* _Your task_:
The response must consist of each line in the listing that has the word "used" in it.

* _Provided information_:
= Beginning of Section =
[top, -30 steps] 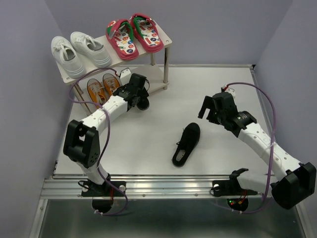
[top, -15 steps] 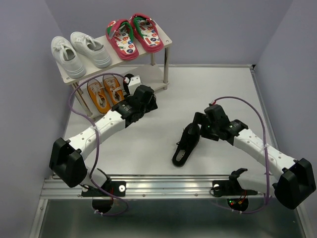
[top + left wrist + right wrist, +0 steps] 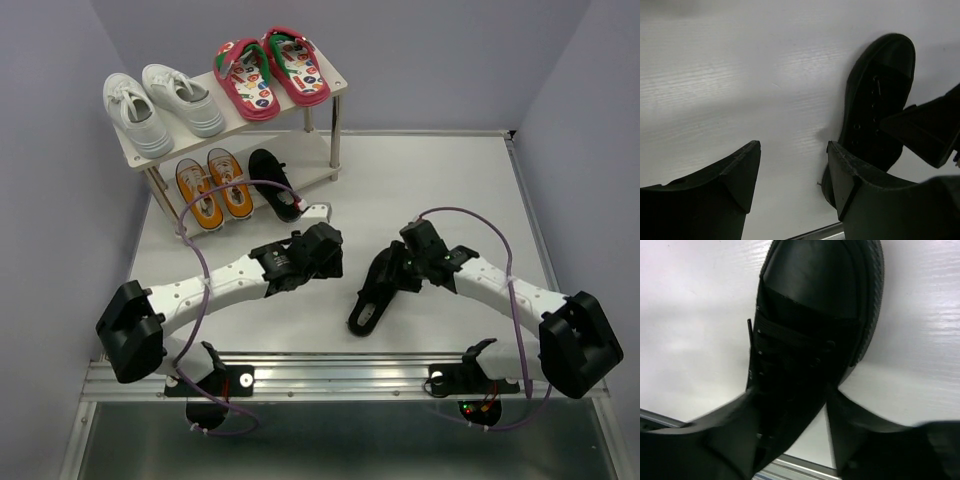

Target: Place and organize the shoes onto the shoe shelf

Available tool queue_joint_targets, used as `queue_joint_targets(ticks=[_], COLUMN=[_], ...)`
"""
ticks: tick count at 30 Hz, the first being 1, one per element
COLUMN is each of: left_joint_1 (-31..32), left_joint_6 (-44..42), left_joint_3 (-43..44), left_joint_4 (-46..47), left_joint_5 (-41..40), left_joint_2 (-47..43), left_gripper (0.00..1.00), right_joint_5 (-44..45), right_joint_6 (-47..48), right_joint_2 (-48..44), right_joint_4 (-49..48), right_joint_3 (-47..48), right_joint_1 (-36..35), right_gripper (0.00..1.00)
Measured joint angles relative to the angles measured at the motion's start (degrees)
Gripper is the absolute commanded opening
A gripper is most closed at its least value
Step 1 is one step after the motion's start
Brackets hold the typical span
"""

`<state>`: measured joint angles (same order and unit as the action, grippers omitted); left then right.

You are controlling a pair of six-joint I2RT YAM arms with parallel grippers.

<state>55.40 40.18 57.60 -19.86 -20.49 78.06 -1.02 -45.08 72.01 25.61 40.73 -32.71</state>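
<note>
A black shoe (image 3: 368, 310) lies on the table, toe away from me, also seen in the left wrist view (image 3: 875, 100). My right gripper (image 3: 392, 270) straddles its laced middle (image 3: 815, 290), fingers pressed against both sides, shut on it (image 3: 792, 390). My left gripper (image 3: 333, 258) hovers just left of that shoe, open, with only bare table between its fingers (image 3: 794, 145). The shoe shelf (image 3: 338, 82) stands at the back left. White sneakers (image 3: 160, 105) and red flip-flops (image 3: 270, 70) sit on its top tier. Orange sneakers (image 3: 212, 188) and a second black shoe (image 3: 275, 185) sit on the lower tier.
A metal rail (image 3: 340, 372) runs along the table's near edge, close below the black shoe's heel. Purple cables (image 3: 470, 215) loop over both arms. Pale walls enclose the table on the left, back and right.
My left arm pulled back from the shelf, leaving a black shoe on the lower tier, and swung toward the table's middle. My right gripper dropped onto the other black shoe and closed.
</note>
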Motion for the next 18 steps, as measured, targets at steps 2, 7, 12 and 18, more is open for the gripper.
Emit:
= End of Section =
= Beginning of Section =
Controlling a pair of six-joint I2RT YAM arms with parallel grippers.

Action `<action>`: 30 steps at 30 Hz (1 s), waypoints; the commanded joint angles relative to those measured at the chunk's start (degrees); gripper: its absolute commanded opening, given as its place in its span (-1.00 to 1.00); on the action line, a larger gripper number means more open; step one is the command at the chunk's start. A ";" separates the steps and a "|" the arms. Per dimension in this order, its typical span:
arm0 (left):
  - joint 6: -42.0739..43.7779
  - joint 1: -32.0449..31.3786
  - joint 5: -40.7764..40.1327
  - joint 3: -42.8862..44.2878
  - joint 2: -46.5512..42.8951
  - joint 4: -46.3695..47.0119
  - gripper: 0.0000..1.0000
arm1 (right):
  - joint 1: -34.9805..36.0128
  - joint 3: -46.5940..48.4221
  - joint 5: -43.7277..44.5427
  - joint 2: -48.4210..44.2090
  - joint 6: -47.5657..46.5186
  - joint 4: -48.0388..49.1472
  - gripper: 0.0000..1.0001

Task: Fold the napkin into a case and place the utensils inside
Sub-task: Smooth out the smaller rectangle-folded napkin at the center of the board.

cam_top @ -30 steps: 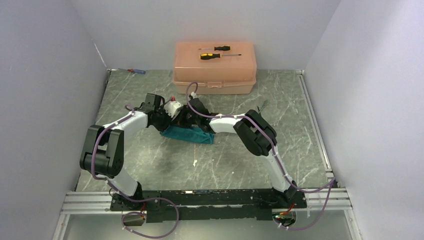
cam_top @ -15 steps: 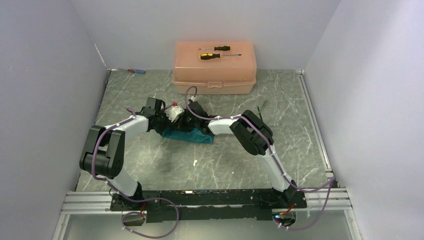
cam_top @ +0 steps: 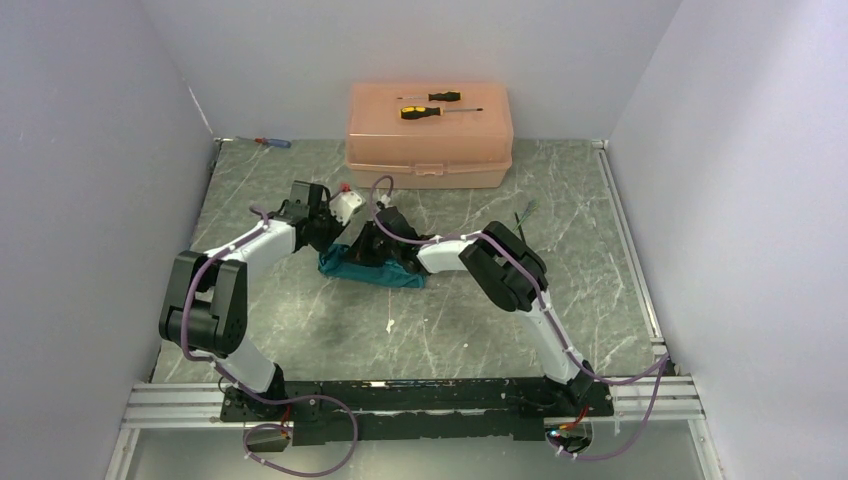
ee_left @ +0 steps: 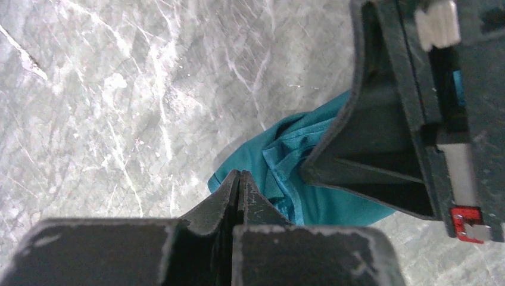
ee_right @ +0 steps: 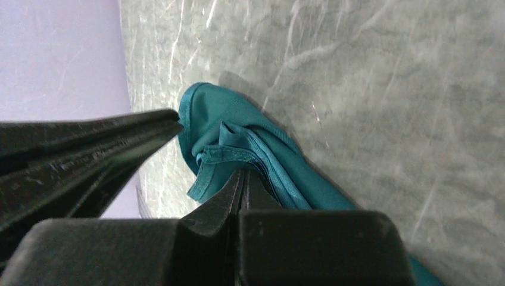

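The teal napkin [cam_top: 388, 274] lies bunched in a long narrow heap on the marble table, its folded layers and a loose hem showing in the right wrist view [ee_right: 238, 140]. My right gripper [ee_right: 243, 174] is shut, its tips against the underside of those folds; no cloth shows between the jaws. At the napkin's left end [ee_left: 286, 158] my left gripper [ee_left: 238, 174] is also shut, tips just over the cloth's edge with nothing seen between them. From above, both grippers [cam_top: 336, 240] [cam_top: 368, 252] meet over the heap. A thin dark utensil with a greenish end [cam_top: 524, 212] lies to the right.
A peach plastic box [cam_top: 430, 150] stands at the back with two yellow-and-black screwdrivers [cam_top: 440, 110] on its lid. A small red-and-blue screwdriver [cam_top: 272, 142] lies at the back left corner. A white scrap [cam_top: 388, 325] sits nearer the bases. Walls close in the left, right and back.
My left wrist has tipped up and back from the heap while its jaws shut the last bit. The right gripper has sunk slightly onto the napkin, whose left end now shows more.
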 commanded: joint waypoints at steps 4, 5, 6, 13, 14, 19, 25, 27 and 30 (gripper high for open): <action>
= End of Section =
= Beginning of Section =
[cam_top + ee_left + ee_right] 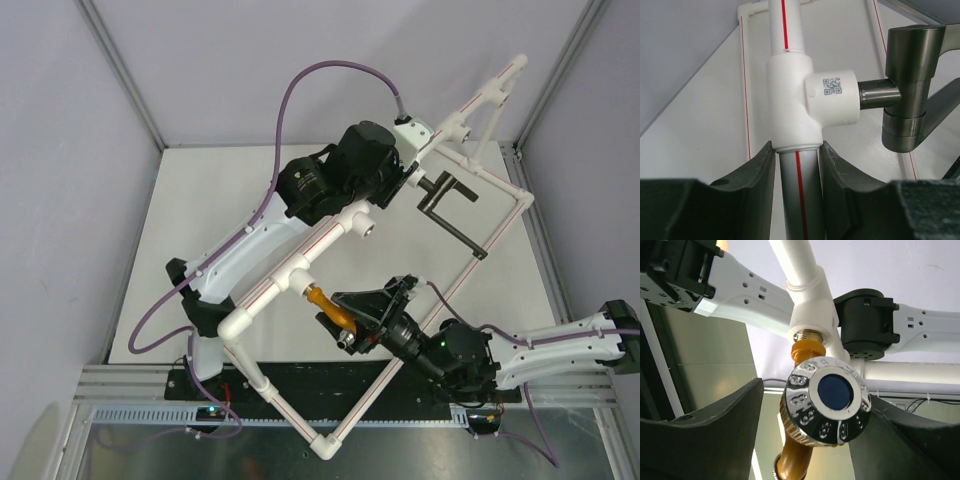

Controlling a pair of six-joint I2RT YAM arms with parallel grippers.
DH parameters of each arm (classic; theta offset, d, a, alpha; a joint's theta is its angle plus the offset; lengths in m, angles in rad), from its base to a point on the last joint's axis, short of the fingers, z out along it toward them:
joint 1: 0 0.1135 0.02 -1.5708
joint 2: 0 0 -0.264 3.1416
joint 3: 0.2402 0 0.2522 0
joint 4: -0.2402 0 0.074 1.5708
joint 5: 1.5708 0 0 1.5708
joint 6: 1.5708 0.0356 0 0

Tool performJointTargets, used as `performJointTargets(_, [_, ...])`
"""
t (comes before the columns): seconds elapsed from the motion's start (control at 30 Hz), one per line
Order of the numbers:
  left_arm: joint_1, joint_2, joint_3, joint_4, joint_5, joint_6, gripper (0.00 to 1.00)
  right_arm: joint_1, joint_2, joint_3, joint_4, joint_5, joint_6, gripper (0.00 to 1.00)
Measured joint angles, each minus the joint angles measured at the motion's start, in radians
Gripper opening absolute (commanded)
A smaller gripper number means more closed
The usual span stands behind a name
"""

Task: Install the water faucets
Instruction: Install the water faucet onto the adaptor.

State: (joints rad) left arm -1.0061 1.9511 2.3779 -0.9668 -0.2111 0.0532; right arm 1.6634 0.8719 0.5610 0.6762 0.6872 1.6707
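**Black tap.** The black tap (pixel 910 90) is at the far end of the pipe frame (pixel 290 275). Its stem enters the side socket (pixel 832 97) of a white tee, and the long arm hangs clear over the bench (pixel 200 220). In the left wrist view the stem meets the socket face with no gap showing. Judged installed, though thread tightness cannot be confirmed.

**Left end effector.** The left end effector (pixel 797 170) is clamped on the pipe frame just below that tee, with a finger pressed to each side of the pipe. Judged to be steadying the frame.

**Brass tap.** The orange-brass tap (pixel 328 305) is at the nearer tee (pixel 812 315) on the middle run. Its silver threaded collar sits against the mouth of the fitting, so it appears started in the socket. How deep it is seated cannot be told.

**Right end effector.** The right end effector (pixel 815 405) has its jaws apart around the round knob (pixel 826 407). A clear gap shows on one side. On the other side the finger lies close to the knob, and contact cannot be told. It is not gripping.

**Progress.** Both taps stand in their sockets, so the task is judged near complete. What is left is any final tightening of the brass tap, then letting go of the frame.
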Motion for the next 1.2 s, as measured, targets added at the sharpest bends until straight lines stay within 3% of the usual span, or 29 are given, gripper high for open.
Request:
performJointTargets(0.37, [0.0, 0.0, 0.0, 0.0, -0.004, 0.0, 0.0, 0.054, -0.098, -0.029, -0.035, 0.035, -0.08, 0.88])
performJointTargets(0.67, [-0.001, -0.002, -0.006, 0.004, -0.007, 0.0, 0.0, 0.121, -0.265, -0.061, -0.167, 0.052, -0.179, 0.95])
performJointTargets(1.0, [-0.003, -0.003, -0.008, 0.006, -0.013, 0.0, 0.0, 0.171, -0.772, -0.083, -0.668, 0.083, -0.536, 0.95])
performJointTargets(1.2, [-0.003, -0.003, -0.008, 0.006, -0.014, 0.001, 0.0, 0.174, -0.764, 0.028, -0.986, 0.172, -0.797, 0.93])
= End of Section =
* _Result for this task_:
Available tool queue_joint_targets, used as `queue_joint_targets(ticks=[_], COLUMN=[_], ...)`
Tool performJointTargets, used as `performJointTargets(_, [_, ...])`

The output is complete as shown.